## Exercise objective
Below are lines of data; restate word for word those running from the line containing "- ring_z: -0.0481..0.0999" to the line containing "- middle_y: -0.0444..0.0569", inclusive, and no others.

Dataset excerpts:
━━━━━━━━━━━━━━━━━━━━
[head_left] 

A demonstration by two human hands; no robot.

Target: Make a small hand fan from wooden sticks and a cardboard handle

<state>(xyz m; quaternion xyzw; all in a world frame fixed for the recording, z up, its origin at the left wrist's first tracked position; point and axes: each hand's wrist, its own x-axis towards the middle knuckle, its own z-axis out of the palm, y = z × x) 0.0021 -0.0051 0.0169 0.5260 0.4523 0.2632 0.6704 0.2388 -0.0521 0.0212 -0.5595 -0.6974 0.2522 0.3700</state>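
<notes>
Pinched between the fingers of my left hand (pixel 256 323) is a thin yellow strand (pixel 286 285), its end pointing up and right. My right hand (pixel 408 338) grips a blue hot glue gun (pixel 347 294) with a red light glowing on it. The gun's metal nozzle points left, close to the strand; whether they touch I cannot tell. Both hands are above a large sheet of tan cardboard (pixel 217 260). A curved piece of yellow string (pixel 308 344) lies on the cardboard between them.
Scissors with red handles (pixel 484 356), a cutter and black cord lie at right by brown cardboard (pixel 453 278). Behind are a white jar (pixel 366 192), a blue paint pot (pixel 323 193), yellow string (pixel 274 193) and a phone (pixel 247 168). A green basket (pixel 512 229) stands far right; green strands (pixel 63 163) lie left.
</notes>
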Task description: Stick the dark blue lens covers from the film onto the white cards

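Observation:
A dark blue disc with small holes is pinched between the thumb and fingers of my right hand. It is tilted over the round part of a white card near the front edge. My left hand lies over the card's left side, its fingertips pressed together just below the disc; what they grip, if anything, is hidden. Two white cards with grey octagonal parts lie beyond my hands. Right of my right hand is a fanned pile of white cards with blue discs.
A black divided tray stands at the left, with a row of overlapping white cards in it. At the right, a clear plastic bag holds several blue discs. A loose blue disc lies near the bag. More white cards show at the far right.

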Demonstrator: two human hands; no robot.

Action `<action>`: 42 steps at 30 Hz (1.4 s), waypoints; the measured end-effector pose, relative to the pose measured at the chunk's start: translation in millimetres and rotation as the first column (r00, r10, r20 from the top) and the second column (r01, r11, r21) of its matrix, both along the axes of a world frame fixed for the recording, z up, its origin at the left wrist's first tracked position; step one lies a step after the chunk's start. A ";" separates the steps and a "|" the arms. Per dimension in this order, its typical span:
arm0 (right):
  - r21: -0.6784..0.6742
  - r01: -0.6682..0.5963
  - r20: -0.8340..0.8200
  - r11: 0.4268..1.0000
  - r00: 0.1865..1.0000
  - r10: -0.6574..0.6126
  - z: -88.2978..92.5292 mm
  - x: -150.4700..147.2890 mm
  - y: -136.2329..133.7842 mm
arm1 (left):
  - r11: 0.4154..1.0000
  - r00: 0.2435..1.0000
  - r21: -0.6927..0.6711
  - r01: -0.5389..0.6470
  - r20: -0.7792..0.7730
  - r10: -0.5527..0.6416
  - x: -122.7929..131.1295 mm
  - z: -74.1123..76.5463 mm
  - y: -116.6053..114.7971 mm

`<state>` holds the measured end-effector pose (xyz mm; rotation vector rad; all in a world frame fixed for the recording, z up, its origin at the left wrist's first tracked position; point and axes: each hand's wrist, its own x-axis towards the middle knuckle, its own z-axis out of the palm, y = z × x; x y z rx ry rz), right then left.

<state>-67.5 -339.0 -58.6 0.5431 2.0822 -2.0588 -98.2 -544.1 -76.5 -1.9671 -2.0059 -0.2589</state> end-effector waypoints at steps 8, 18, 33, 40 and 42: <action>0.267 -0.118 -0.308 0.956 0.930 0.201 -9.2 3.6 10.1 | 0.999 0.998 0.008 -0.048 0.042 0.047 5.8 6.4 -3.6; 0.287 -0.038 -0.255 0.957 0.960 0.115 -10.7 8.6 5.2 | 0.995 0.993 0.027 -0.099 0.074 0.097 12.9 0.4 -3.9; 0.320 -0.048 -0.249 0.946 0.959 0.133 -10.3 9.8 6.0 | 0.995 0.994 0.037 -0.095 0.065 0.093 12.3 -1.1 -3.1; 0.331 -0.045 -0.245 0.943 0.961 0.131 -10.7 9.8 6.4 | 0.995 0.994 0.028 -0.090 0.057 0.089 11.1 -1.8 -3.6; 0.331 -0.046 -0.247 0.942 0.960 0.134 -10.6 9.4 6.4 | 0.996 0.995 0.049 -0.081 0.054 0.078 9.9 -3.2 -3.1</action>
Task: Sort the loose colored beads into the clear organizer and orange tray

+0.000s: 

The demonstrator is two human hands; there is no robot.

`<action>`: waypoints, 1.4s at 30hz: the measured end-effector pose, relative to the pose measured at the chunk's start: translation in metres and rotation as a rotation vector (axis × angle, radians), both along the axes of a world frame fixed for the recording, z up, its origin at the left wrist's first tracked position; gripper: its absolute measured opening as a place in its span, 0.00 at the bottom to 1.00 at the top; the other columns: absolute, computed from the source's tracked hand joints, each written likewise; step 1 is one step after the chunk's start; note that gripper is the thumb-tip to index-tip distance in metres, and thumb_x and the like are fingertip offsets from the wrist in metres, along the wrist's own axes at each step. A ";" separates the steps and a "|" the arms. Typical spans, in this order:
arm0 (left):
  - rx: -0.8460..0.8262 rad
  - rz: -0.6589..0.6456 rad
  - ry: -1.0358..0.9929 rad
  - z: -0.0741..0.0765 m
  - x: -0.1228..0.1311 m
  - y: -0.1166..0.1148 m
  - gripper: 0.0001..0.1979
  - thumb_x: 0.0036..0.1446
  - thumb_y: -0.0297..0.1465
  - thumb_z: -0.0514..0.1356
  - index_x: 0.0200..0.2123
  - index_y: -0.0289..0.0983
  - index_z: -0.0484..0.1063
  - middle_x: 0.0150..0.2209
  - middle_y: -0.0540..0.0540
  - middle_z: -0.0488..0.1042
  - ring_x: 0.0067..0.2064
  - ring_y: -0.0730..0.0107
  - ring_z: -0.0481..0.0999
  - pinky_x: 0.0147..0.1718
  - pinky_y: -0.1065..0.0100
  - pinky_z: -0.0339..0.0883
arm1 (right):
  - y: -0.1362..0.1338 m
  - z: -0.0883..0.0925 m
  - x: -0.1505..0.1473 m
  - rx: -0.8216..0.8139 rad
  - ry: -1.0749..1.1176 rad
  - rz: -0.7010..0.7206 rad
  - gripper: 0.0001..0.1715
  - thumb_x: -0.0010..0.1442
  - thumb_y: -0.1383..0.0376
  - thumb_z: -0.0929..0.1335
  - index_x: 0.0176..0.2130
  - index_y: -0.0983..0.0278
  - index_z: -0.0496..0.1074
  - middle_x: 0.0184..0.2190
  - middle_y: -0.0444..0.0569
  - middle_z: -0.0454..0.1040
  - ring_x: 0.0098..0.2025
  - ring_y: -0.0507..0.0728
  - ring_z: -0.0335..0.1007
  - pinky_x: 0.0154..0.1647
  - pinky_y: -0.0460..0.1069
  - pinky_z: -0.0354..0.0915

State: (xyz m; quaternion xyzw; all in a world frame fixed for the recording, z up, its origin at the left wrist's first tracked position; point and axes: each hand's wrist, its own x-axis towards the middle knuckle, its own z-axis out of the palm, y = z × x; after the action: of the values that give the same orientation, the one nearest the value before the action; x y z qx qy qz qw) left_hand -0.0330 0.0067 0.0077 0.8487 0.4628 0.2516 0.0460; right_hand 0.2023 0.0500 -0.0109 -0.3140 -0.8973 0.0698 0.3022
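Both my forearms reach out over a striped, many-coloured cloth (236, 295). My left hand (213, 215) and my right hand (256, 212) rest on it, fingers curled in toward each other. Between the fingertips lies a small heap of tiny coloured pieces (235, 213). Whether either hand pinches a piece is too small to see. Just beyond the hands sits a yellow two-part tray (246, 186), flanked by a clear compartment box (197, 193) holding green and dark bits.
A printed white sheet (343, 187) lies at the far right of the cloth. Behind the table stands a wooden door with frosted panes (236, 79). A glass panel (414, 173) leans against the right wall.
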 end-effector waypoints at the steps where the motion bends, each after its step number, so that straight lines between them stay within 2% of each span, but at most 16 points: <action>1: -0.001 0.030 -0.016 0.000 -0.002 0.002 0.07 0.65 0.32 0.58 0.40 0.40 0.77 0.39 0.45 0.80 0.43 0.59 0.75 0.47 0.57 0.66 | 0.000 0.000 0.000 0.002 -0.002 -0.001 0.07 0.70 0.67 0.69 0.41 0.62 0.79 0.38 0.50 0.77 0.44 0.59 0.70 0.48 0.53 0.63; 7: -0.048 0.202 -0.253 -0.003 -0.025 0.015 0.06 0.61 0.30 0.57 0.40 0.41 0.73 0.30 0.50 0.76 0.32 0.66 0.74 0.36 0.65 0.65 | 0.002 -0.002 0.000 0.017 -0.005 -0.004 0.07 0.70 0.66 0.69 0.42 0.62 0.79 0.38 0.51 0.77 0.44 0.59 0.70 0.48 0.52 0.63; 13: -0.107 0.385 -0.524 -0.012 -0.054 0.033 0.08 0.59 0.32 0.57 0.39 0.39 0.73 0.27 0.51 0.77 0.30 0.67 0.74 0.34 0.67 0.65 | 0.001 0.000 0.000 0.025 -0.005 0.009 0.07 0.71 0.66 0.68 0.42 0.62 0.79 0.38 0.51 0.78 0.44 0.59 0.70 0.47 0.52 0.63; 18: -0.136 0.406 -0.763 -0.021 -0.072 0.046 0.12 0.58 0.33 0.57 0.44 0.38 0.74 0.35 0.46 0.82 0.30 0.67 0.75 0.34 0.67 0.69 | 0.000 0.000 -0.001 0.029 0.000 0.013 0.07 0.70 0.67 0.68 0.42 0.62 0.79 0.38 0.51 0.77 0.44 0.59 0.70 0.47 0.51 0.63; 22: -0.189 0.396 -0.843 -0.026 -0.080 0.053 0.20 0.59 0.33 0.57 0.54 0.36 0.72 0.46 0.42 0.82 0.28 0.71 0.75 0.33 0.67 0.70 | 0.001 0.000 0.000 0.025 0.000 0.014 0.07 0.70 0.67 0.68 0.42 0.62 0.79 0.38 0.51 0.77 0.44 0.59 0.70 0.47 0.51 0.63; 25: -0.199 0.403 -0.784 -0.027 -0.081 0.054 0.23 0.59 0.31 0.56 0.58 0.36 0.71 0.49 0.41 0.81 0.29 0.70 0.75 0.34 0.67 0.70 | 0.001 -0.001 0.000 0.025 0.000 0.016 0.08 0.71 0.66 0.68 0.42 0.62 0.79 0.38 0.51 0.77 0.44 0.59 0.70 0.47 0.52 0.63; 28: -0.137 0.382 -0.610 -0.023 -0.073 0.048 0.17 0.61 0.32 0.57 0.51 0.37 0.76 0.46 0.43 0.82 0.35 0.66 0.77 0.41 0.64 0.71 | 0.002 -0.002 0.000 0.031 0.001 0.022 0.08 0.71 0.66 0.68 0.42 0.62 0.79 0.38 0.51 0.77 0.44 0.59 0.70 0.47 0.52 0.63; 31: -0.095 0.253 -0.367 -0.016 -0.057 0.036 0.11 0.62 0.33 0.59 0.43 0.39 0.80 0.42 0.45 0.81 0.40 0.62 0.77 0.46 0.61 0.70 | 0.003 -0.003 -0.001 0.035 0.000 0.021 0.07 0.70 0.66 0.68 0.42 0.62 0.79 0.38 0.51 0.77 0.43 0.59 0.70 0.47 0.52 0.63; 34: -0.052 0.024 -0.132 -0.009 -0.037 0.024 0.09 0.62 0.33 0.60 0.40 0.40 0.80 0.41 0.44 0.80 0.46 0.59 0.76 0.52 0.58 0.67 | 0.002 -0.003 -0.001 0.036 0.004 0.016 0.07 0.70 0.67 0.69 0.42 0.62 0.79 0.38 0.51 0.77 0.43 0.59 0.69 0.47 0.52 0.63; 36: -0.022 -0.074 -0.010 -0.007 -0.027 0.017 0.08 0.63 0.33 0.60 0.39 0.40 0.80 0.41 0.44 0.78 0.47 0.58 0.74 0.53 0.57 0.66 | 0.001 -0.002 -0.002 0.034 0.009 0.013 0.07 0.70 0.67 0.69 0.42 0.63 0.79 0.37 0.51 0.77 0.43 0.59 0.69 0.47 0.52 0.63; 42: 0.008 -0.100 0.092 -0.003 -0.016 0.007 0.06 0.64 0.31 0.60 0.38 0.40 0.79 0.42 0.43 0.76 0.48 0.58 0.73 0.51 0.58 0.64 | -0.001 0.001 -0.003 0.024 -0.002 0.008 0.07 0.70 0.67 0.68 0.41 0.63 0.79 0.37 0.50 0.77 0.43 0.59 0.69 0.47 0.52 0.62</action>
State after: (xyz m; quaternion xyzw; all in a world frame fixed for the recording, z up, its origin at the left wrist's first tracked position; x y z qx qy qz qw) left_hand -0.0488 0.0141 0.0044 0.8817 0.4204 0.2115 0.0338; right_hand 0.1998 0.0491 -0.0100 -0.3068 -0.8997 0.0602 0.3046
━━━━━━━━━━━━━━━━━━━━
## Exercise result
  - ring_z: -0.0481..0.0999
  - pinky_x: 0.0147..0.1718
  - pinky_y: -0.1065..0.0100
  - pinky_z: -0.0339..0.0883
arm1 (right):
  - y: -0.1362..0.1338 m
  - z: -0.0883..0.0925 m
  - x: -0.1505..0.1473 m
  - rx: -0.8216..0.8139 rad
  - ry: -1.0749..1.1176 rad
  - rz: -0.7010..0.7206 rad
  - gripper: 0.0001..0.1715
  - thumb_x: -0.0010..0.1442
  - thumb_y: -0.1383..0.0376
  - thumb_z: -0.0929..0.1335
  - index_x: 0.0176..0.2130
  - index_y: -0.0983..0.0278
  - index_z: -0.0496..0.1074
  - middle_x: 0.0184..0.2190
  - middle_y: -0.0444..0.0569

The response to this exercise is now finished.